For the listing below, output exactly the lines from the line with "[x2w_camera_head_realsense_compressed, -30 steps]" up to and including the line with "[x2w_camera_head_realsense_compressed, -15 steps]", and no other lines.

**Supplied data:**
● ● ● ● ● ● ●

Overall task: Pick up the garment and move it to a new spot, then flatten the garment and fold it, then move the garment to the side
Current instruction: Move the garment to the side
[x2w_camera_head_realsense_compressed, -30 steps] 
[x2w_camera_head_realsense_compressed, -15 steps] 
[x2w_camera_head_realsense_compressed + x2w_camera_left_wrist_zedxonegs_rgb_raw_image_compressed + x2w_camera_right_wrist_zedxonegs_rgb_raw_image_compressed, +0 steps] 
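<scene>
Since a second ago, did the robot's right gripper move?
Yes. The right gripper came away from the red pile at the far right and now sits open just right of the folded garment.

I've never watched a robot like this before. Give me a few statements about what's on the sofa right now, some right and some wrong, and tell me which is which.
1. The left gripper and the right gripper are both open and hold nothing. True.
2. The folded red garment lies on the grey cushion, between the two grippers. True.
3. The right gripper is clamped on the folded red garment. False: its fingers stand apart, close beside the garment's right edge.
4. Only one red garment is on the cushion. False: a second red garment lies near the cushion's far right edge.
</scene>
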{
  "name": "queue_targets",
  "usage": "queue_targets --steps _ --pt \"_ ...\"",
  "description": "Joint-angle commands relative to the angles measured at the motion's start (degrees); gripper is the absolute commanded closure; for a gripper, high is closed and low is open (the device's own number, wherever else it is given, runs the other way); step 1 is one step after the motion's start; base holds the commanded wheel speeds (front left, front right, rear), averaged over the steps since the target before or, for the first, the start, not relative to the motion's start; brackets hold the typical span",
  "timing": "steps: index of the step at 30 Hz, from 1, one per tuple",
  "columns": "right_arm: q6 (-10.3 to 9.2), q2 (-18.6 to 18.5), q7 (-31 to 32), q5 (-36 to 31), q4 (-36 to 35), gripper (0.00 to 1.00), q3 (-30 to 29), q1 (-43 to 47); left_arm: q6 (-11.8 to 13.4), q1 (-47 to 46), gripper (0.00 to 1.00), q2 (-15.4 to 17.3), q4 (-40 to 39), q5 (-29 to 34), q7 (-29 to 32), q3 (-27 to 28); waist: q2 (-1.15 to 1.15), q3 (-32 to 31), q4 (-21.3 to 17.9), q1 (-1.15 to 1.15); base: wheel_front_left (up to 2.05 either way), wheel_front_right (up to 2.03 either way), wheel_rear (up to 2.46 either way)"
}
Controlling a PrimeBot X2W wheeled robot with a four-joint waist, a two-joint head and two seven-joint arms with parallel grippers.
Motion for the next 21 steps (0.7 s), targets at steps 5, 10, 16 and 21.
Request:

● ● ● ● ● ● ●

**Exercise output:**
[x2w_camera_head_realsense_compressed, -30 steps] 
[x2w_camera_head_realsense_compressed, -15 steps] 

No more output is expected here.